Work to be completed - Give back the entries exactly, ending with the "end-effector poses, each" line.

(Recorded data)
****************

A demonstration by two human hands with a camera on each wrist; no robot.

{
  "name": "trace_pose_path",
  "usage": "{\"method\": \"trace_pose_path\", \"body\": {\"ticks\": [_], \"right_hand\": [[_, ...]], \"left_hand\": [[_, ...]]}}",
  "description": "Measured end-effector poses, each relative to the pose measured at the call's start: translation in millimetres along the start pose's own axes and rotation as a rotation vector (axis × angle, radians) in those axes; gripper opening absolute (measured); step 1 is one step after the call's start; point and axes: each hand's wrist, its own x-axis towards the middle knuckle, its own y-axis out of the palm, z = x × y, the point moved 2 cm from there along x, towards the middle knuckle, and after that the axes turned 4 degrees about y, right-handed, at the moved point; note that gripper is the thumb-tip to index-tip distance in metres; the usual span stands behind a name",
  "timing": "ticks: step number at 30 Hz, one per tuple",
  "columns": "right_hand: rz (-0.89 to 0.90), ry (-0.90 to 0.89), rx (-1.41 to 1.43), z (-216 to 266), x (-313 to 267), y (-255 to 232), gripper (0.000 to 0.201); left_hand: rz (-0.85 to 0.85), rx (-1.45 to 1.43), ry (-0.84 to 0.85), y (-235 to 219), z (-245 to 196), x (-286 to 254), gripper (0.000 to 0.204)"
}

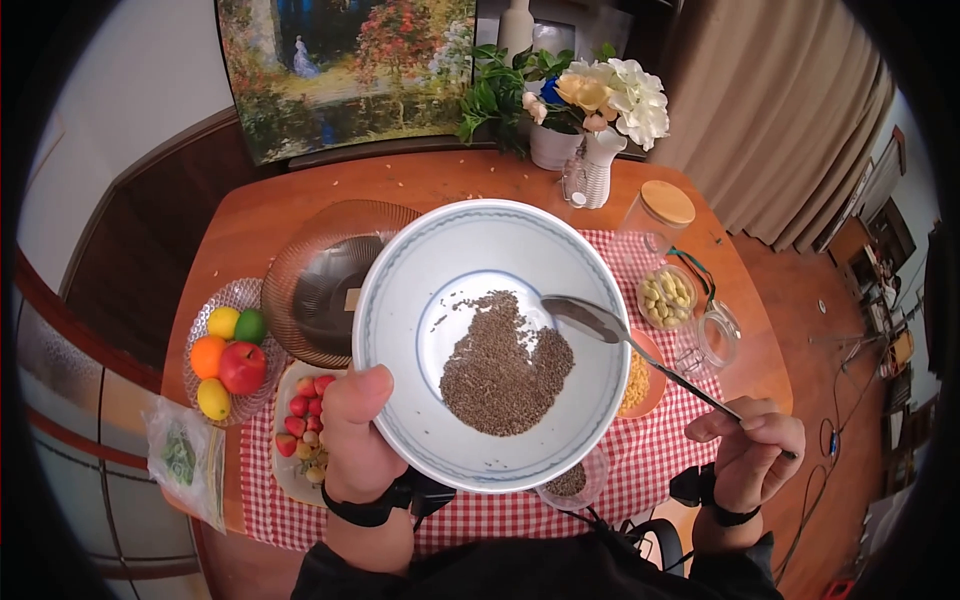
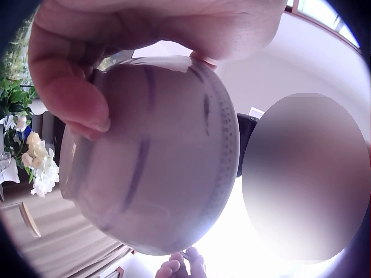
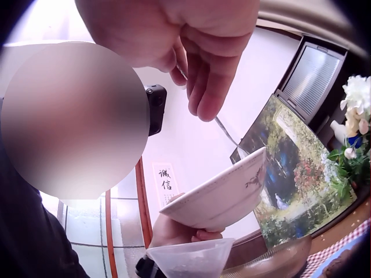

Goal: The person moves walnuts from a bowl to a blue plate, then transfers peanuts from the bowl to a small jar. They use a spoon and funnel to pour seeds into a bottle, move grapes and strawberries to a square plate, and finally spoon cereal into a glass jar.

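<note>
In the head view my left hand (image 1: 362,440) grips a white bowl (image 1: 395,300) with blue trim by its left side, thumb over the rim. Its fingers curl around the bowl's underside in the left wrist view. The bowl is held up over the table, tilted so its inside shows. Small dark brown seeds (image 1: 500,385) lie in a heap at its bottom. My right hand (image 1: 755,450) pinches the handle end of a metal spoon (image 1: 590,318). The spoon's head reaches over the right rim into the bowl, beside the seeds.
Fruit in a glass bowl (image 1: 262,293), strawberries on a tray (image 1: 283,465) and a large glass dish (image 1: 290,265) stand left. At right are an orange bowl (image 1: 650,350), a jar of nuts (image 1: 668,297) and a lidded jar (image 1: 668,205). Flowers (image 1: 637,100) stand behind.
</note>
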Motion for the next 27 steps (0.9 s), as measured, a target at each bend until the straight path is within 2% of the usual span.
{"method": "trace_pose_path", "body": {"ticks": [2, 4, 7, 10, 12, 15, 20, 22, 26, 27], "right_hand": [[0.003, -0.015, -0.030, -1.7, -2.5, -1.1, 0.028], [0.005, -0.029, -0.060, -1.4, -4.2, -1.1, 0.029], [0.016, 0.015, -0.026, 0.9, -5.4, -2.0, 0.030], [-0.001, 0.041, -0.009, 0.9, -9.5, -4.6, 0.022], [-0.111, 0.158, 0.055, -0.4, -18.1, -8.5, 0.030], [-0.057, 0.183, 0.211, 2.8, -16.7, -15.9, 0.030], [-0.078, 0.090, 0.185, 3.4, -15.8, -23.3, 0.029], [-0.089, 0.044, 0.000, 4.3, -9.9, -19.3, 0.026], [-0.063, 0.024, -0.006, 1.1, -10.2, -17.5, 0.026], [-0.073, 0.030, 0.014, 2.3, -11.1, -16.7, 0.027]], "left_hand": [[-0.001, 0.037, -0.015, 0.7, -0.6, 0.7, 0.067], [0.085, -0.023, -0.033, 0.4, 1.1, 1.3, 0.068], [0.069, 0.016, -0.050, 1.7, 1.6, -0.1, 0.069], [0.093, 0.003, -0.072, 2.1, 6.0, -1.5, 0.070], [0.079, 0.008, -0.077, 2.4, 9.0, -3.2, 0.070], [0.051, -0.011, -0.081, 5.5, 16.0, -6.1, 0.069], [0.086, 0.003, -0.123, 6.8, 16.4, -8.6, 0.070], [0.098, 0.012, -0.164, 7.1, 16.9, -9.2, 0.073], [0.112, 0.002, -0.191, 7.1, 20.7, -11.1, 0.074], [0.061, 0.047, -0.170, 11.0, 21.1, -11.4, 0.075]]}}
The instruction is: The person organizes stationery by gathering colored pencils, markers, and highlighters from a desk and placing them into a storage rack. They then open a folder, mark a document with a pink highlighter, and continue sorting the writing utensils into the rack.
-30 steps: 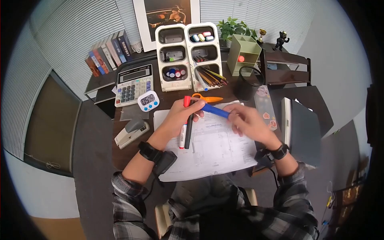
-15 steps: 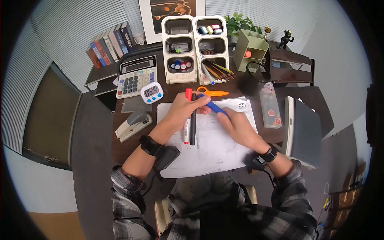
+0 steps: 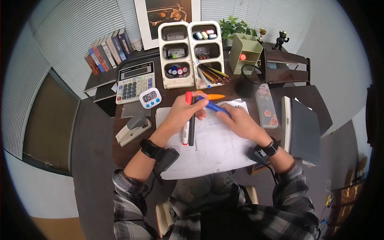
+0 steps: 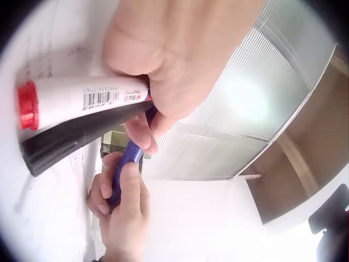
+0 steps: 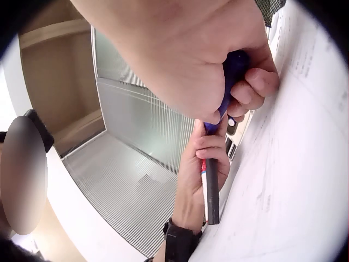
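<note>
My left hand (image 3: 178, 116) grips a white-barrelled marker with red ends (image 4: 62, 102) and a black marker (image 4: 76, 136) side by side, both hanging down over the papers (image 3: 212, 160). Between its thumb and fingers it also holds the upper left end of a blue marker (image 3: 215, 107). My right hand (image 3: 245, 125) grips the other end of this blue marker, thumb along the barrel; in the right wrist view its fingers curl round the blue end (image 5: 236, 68). The blue marker slants between both hands. Orange-handled scissors (image 3: 215, 96) lie just beyond the left fingertips, partly hidden by them.
A two-column organizer (image 3: 179, 85) with markers, pencils and erasers stands at the back. On the left are a calculator (image 3: 132, 89), a timer (image 3: 150, 98) and a stapler (image 3: 134, 130). A mesh cup (image 3: 248, 84), a sticker-covered case (image 3: 267, 107) and a dark binder (image 3: 302, 128) are on the right.
My right hand's fingers, blurred and spread around the blue marker's lower end a second ago, have settled round it with the thumb along it. The left hand keeps its hold on the markers.
</note>
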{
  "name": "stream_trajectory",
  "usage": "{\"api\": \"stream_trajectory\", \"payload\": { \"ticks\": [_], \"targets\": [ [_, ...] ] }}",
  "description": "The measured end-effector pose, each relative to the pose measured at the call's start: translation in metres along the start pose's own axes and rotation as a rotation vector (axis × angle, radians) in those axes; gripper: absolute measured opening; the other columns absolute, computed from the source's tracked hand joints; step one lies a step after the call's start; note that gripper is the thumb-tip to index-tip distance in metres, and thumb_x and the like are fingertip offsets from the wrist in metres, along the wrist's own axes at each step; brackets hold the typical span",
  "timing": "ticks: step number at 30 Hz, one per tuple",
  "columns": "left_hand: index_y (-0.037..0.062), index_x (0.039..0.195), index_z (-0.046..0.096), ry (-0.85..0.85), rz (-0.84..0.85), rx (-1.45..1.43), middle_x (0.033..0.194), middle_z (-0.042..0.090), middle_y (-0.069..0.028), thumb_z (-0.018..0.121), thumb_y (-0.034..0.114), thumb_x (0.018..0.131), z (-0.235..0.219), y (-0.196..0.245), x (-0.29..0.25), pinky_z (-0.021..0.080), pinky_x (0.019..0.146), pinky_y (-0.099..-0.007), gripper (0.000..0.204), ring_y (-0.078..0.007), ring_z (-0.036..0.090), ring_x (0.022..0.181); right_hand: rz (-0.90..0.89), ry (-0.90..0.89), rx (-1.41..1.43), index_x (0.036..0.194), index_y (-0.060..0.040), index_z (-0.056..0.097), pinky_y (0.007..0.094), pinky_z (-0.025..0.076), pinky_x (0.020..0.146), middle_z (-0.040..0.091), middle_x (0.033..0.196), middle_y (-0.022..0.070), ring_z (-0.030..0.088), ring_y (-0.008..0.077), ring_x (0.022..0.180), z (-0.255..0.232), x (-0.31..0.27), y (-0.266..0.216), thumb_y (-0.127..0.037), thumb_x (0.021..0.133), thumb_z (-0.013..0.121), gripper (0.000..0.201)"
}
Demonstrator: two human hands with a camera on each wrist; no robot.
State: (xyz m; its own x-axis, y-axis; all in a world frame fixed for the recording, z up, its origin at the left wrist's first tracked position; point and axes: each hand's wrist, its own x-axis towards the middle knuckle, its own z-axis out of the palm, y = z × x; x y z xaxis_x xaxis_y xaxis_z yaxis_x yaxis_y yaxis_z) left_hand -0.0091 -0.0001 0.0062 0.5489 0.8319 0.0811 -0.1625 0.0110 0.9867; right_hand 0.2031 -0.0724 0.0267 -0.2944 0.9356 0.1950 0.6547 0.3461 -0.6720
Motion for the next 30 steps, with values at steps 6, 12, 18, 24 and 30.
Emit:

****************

Answer space -
A demonstration by two human hands with a camera on each wrist; no robot.

{
  "name": "trace_pose_path",
  "usage": "{\"method\": \"trace_pose_path\", \"body\": {\"ticks\": [_], \"right_hand\": [[_, ...]], \"left_hand\": [[_, ...]]}}",
  "description": "Measured end-effector poses, each relative to the pose measured at the call's start: translation in millimetres along the start pose's own axes and rotation as a rotation vector (axis × angle, radians) in those axes; gripper opening absolute (measured); step 1 is one step after the call's start; point and axes: each hand's wrist, its own x-axis towards the middle knuckle, its own y-axis out of the palm, z = x × y, the point moved 2 cm from there along x, towards the middle knuckle, and after that the axes turned 4 degrees about y, right-handed, at the moved point; note that gripper is the thumb-tip to index-tip distance in metres; the usual span stands behind a name",

The exercise asks for nothing more than this.